Edward Furnace v. G. Giurbino
2016 U.S. App. LEXIS 17651
9th Cir.2016Background
- Edward Furnace, an inmate at Salinas Valley State Prison, was validated as a member of the Black Guerilla Family (BGF) based on items found in his cell and placed in the SHU; he alleges the validation was retaliatory for an earlier § 1983 suit and racially motivated.
- Furnace exhausted prison appeals and filed state habeas petitions asserting lack of evidence, retaliation, racial discrimination, and federal constitutional violations; state courts denied relief, concluding there was sufficient evidence to support validation and rejecting his First Amendment claim.

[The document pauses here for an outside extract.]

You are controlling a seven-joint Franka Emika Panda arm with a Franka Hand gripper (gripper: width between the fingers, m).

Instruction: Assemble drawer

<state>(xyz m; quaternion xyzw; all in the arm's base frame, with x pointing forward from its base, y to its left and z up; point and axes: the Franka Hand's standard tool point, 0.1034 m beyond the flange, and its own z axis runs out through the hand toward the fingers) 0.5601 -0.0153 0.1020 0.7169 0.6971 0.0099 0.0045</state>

- Furnace then filed a federal § 1983 suit against several prison officials seeking declaratory relief, damages, release from SHU, and expungement of gang records.
- The district court dismissed the § 1983 suit on California claim-preclusion grounds (res judicata), holding the federal suit challenged the same primary right already litigated in state habeas.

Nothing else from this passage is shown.